A. The motion to reopen the petition for writ of habeas corpus.

Petitioner has asked this Court to reopen his petition for writ of habeas corpus, claiming that his claims are now ripe for review in that he has completed his state post-conviction remedies.

Federal courts have the power to order that a habeas petition be reinstated upon timely request by a habeas petitioner, following the exhaustion of state court remedies. See e.g. Rodriguez v. Jones, 625 F. Supp. 2d 552, 559 (E.D. Mich. 2009). Because petitioner is now alleging that further exhaustion of additional claims would be futile, his petition is now ripe for consideration. Accordingly, the Court will order that the original habeas petition be reopened.

B. Claim # 1. The denial of appellate counsel claim.

Petitioner first claims that the trial court judge erroneously denied his request for the appointment of appellate counsel.

A defendant has an absolute right to be represented by counsel on his first appeal from his conviction.

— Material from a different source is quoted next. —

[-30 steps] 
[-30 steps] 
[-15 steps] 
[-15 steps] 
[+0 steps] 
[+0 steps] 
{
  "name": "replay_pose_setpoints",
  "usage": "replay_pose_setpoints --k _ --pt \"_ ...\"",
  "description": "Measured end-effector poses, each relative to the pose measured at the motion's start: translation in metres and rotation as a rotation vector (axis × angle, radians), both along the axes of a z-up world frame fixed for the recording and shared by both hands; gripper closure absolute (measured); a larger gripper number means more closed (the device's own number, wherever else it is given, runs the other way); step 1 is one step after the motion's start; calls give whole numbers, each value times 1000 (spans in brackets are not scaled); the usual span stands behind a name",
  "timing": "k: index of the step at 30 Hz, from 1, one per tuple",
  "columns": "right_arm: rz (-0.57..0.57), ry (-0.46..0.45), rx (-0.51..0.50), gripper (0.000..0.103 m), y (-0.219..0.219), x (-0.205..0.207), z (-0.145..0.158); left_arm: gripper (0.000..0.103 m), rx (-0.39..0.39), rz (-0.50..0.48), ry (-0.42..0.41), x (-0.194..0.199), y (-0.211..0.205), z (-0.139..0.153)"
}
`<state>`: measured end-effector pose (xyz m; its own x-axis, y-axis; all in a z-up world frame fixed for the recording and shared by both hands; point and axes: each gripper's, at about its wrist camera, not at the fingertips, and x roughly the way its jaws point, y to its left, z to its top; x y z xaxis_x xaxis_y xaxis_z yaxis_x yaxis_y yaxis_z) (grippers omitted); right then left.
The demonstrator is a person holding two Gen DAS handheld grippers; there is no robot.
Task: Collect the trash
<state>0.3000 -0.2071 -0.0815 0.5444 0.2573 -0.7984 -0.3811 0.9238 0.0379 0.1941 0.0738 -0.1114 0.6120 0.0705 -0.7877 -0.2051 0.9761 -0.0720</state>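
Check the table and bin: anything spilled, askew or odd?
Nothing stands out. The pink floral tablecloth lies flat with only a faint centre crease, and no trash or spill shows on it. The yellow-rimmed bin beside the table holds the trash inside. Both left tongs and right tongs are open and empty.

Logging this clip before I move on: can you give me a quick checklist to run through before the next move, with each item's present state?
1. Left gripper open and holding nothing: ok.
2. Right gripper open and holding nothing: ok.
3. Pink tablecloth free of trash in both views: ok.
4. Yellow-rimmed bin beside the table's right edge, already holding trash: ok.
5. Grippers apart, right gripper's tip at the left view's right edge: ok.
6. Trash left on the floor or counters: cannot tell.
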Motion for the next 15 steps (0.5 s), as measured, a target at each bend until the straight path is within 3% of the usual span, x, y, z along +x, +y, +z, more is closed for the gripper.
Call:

Douglas v. California, 372 U.S. 353, 356 (1963); Penson v. Ohio, 488 U.S. 75, 83-83 (1988). The Sixth Amendment right to the effective assistance of trial counsel has been extended to guarantee the effective assistance of counsel on the first appeal by right. Evitts v. Lucey, 469 U.S. 387, 395-97 (1985).

In Halbert v. Michigan, 545 U.S. 605, 609-10 (2005), the United States Supreme Court, based on its holding in Douglas, held that the Due Process and Equal Protection Clauses of the Fourteenth Amendment to the United States Constitution require the appointment of counsel for defendants who have pleaded guilty or nolo contendere and who seek access to first-tier review of their convictions in the Michigan Court of Appeals.

In 1994, Michigan voters approved a proposal which amended Michigan's State Constitution to provide that "an appeal by an accused who pleads guilty or nolo contendere shall be by leave of the court,"rather than by right. Mich. Const., Art. 1, § 20. In the aftermath of this amendment, some trial court judges in Michigan began to deny appointed appellate counsel to indigent defendants who had pleaded guilty or nolo contendere. See Kowalski v. Tesmer, 543 U.S. 125, 127-28 (2004). The Michigan Supreme Court upheld the constitutionality of this practice against challenges based on the Equal Protection and Due Process Clauses of the Fourteenth Amendment to the Federal Constitution. People v. Harris, 470 Mich. 882; 681 N.W.2d 653 (2004)(Kelly, J. dissenting and Cavanagh, J. would hold case in abeyance pending the decision in Kowalski v. Tesmer, supra); People v. Bulger, 462 Mich. 495; 614 N.W. 2d 103 (2000)(Cavanagh, and Kelly, JJ., dissenting). The Michigan State Legislature subsequently codified the practice of limiting the appointment of appellate counsel in guilty plea cases to certain limited situations. See M.C.L.A. 770.3a. The Supreme Court in Halbert held that such restrictions were unconstitutional.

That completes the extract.